Form the pair of linear equations in the following problems and find their solutions (if they exist) by any algebraic method:

(i) A part of monthly hostel charges is fixed and the remaining depends on the number of days one has taken food in the mess. When a student $$A$$ takes food for $$20$$ days, she has to pay ₹ $$1000$$ as hostel charges whereas a student $$B,$$ who takes food for $$1000$$ days, pays ₹ $$1180$$ as hostel charges. Find the fixed charges and the cost of food per day.

(ii) A fraction becomes $$13$$ when $$1$$ is subtracted from the numerator and it becomes $$14$$ when $$8$$ is added to its denominator. Find the fraction.

(iii) Yash scored $$40$$ marks in a test, getting $$3$$ marks for each right answer and losing $$1$$ mark for each wrong answer. Had $$4$$ marks been awarded for each correct answer and $$2$$ marks been deducted for each incorrect answer, then Yash would have scored $$50$$ marks. How many questions were there in the test?

(iv) Places $$A$$ and $$B$$ are $$100\,\rm{ km}$$ apart on a highway. One car starts from $$A$$ and another from $$B$$ at the same time. If the cars travel in the same direction at different speeds, they meet in $$5$$ hours. If they travel towards each other, they meet in $$1$$ hour. What are the speeds of the two cars?

(v) The area of a rectangle gets reduced by $$9$$ square units, if its length is reduced by $$5$$ units and breadth is increased by $$3$$ units. If we increase the length by $$3$$ units and the breadth by $$2$$ units, the area increases by $$67$$ square units. Find the dimensions of the rectangle.

Video Solution
Pair Of Linear Equations In Two Variables
Ex 3.5 | Question 4

## Text Solution

Reasoning:

Assume one variable equal to $$x$$ and another be $$y.$$ Then based on given conditions, two linear equations can be formed which can be easily solved.

Steps:

(i) Let $$x$$ be the fixed charge of the food and $$y$$ be the charge for food per day.
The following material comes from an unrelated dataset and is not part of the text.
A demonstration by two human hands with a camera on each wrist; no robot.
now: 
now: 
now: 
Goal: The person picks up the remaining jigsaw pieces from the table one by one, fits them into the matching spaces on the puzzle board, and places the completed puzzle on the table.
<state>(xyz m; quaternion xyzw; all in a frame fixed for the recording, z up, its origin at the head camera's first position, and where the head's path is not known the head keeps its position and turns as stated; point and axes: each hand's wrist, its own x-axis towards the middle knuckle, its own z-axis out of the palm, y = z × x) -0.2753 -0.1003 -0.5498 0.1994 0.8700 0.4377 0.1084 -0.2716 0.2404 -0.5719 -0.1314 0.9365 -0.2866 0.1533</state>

According to the given information,

When a student A, takes food for 20 days, pays ₹ $$1000$$ as hostel charges.

$x+20y=1000\qquad\ldots \left( 1 \right)$

When a student $$B,$$ who takes food for $$26$$ days, pays ₹ $$1180$$ as hostel charges.

$x+26y=1180 \qquad \ldots \left( 2 \right)$

Subtracting equation $$(1)$$ from equation $$(2),$$ we obtain

\begin{align}6y &= 180\\y &= \frac{{180}}{6}\\y &= 30\end{align}

Substituting $$y = 30$$ in equation $$(1),$$ we obtain

\begin{align}x + 20 \times 30 &= 1000\\x &= 1000 - 600\\x &= 400\end{align}

Equations are $$x + 20y = 1000$$ and $$x + 26y = 1180$$ where $$x$$ is the fixed charge of the food and $$y$$ is the charge for food per day

Hence, fixed charge is ₹ $$400$$

And charge per day is ₹ $$30$$

(ii) Let the numerator be $$x$$ and denominator be $$y,$$ thus the fraction be \begin{align} \frac{x}{y} \end{align}

According to the given information,

When $$1$$ is subtracted from the numerator

\begin{align}\frac{{x - 1}}{y}\, &= \frac{1}{3}\\3x - 3 &= y\\3x - y &= 3 \qquad \ldots (1)\end{align}

When $$8$$ is added to the denominator,

\begin{align}\frac{x}{{y + 8}}\, &= \frac{1}{4}\\4x &= y + 8\\4x - y &= 8 \qquad \ldots (2)\end{align}

Subtracting equation $$(1)$$ from equation $$(2),$$ we obtain

$x = 5$

Putting $$x = 5$$ in equation $$(1),$$ we obtain

\begin{align}3 \times 5-y &= 3\\y &= 15 - 3\\y& = 12 \end{align}

Equations are $$3x - y = 3$$ and $$4x - y = 8$$ where the numerator of the fraction is $$x,$$ and denominator is $$y.$$

Hence, the fraction is \begin{align} \frac{5}{{12}} \end{align}

(iii) Let the number of right answers and wrong answers be $$x$$ and $$y$$ respectively.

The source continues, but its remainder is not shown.